El amor de Emmet Gowin








Emmet Gowin observa la realidad a la manera de Proust: recoge con una atención exquisita cada uno de sus matices para poder detenerla en el tiempo, y no nos la muestra en coloridas instantáneas sino que la revela en densas imágenes monocromas que contienen un significado trascendente, ese conocimiento esencial acerca de nuestra circunstancia en el mundo que se adquiere solo a través de la emoción.   

Sus fotografías tienen textura de poema: rotundas y frágiles a la vez, con esa mezcla de azar y exactitud de la que están hechas las metáforas más hermosas. Gowin retrata una y otra vez a su esposa Edith para proclamar a través de ella su amor por la vida. Se diría que su presencia es constante en la mirada del fotógrafo; incluso en esas tomas aéreas de intensa belleza, como si su mano hubiese bordado asombrosos paisajes sobre la piel de la tierra para llamar la atención de su cámara. 
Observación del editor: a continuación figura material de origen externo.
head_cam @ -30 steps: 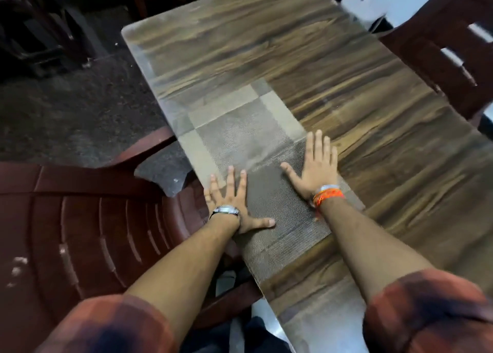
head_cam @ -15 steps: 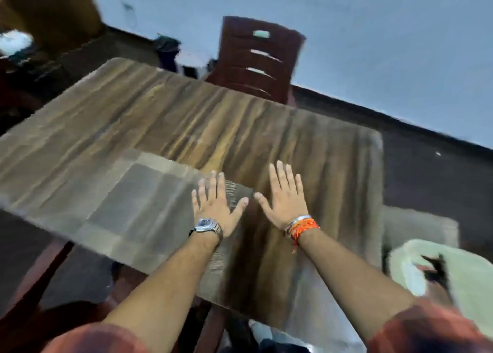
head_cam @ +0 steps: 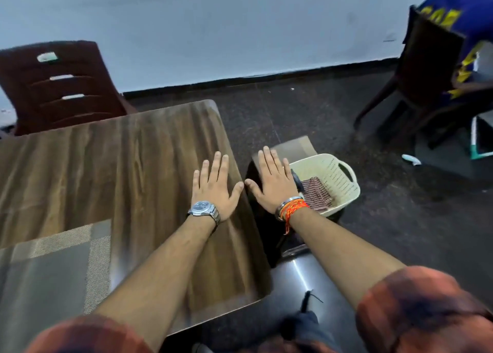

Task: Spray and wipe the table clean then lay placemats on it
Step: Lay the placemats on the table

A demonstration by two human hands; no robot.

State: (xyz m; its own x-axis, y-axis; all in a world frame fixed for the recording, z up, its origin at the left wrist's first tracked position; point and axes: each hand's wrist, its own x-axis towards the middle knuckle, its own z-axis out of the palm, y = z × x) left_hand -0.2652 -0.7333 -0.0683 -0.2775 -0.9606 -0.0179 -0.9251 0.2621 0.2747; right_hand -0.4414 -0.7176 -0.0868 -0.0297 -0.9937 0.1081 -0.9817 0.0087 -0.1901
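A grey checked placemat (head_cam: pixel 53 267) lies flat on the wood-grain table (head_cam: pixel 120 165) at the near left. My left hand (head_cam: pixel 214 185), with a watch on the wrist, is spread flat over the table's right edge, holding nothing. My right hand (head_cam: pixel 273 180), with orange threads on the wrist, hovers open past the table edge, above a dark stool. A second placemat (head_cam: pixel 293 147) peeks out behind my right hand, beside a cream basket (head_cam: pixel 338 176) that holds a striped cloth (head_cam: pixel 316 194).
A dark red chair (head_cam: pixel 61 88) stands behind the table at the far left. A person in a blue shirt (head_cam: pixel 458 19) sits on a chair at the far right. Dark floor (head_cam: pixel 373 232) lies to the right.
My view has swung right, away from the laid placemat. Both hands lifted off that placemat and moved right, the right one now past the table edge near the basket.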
Como señala su biografía, puede que sea la firme educación religiosa de Gowin lo que ha modulado la insistente contemplación de los días en su hogar de Danville con Edith, con sus hijos, pero a veces esas fotografías parecen el escenario de un ritual pagano de celebración a la vida.

Esa especial visión de lo cotidiano trasciende también los límites de lo doméstico en algunos retratos que toma de su esposa desnuda, en los que a veces su cuerpo parece brotar de la naturaleza como un elemento mágico, y otras veces intuimos algo mágico en su cuerpo desnudo, algo de ella que presentimos tras la frontera de su carne y cuyo prodigioso influjo es capaz de inspirar la obra de toda una vida. 
  



En la apertura de la exposición vi a Gowin: un hombre de aspecto bondadoso con una sencilla cámara digital colgada al cuello, tomando instantáneas a un grupo de personas que me parecieron sus hijos y nietos, quizá. Pero a quien yo buscaba con la mirada era a Edith, esperando ver a una persona que se distinguiría claramente de todos nosotros. Me di cuenta de que yo no era la única que ansiaba verla, porque alguien la señaló al otro lado de la sala diciendo es ella, fíjate en el perfil. Entonces distinguí a una mujer pequeña con unas gafas de montura ligera apoyadas en esa perfecta nariz tan peculiar, una mujer sonriente cuyo aspecto no tenía nada extraordinario.

Me volví a contemplar de nuevo uno de los retratos donde la misma mujer aparecía tan hermosa con los mismos rasgos, y comprendí que allí, fijada bajo la emulsión fotográfica, ella tenía otra vida cuya dimensión éramos capaces de atisbar en el relato que nos transmitían las sucesivas imágenes de sus años en Danville, y que a través de esas fotografías entendíamos el objetivo de la constante búsqueda de Gowin: regalarle a ella la inmortalidad.